ACTION ITEM
Retype, without any change, the first line of the records and every line after it through the one containing "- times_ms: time".

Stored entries
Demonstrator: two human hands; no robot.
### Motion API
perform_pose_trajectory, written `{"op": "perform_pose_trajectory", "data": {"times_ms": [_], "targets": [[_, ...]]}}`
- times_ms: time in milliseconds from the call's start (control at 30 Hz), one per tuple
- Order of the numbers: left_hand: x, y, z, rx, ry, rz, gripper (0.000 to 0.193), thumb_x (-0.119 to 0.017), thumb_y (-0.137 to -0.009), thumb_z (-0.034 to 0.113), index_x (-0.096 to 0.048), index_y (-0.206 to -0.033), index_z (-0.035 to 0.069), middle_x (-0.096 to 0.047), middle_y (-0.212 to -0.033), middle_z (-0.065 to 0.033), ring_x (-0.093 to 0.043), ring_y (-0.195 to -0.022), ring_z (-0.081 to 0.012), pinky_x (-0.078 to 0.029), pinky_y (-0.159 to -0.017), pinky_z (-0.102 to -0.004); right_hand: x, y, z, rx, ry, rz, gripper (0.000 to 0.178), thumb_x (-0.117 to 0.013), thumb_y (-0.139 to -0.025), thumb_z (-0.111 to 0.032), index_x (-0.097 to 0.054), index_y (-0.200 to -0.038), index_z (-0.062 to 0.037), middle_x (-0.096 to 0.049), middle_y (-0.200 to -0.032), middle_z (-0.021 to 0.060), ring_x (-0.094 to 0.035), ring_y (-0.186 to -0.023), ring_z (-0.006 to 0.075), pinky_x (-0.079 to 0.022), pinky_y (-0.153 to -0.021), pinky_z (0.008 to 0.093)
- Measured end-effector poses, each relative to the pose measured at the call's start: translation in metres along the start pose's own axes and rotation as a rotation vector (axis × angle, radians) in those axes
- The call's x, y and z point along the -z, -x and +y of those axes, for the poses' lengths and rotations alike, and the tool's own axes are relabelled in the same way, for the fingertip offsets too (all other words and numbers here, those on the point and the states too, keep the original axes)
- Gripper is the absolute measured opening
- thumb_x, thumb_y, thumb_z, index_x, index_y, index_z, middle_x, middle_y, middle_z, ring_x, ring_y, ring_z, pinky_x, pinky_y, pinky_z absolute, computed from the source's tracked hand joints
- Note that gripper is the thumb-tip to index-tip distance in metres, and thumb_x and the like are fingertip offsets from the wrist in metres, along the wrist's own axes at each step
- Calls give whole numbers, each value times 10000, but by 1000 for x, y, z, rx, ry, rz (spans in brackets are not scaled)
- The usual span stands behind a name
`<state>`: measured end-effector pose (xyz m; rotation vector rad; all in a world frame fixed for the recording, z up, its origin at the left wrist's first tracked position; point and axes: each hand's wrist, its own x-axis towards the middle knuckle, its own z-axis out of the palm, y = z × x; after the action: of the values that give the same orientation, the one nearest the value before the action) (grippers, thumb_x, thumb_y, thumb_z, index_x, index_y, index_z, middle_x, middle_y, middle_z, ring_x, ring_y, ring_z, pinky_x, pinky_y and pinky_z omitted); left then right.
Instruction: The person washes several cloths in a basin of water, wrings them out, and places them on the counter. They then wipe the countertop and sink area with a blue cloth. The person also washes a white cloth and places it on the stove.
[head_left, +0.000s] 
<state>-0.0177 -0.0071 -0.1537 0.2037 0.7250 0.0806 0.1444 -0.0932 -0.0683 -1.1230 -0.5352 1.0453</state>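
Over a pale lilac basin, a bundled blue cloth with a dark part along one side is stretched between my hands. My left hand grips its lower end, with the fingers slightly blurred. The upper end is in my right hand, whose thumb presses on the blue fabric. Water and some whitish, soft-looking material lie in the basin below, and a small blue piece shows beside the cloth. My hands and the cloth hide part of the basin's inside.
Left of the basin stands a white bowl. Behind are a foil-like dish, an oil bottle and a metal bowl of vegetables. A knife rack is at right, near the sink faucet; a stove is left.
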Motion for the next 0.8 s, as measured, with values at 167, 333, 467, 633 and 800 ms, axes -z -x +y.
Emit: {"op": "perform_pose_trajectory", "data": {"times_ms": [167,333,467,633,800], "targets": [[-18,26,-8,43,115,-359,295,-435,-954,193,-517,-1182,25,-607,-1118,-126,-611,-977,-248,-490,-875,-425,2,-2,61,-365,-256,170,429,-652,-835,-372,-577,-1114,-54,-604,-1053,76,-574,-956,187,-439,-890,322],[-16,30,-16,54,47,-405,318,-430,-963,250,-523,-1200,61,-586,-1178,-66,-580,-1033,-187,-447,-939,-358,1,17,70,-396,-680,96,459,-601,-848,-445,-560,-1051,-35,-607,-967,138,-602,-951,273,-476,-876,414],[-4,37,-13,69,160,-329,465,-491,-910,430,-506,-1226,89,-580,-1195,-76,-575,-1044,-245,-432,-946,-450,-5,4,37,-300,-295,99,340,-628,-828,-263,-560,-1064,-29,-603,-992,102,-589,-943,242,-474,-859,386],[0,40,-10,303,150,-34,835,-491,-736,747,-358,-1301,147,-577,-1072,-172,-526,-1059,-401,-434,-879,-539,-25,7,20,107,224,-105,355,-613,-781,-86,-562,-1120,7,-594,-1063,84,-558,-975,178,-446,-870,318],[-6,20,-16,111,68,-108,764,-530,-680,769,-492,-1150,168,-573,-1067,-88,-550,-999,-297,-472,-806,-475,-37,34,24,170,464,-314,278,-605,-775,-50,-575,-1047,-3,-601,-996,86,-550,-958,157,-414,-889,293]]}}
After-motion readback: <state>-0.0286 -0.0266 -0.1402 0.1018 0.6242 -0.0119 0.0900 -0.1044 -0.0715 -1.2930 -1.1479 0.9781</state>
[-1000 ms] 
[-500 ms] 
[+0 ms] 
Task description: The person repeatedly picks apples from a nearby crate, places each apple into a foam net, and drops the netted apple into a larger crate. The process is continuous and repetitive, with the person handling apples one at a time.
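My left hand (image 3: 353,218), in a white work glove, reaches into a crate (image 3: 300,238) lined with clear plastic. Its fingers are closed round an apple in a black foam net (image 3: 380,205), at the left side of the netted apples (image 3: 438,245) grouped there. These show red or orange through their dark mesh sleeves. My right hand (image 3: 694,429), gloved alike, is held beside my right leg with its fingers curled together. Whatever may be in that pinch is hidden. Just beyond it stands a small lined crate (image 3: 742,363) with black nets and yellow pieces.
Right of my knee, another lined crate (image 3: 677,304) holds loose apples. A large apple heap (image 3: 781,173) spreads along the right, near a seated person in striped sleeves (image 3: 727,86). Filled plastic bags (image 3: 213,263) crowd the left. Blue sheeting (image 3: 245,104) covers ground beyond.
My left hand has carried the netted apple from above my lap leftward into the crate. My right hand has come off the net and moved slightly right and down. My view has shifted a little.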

TASK OUTPUT
Demonstrator: two human hands; no robot.
### Motion API
perform_pose_trajectory, written `{"op": "perform_pose_trajectory", "data": {"times_ms": [_], "targets": [[_, ...]]}}`
- times_ms: time in milliseconds from the call's start (control at 30 Hz), one per tuple

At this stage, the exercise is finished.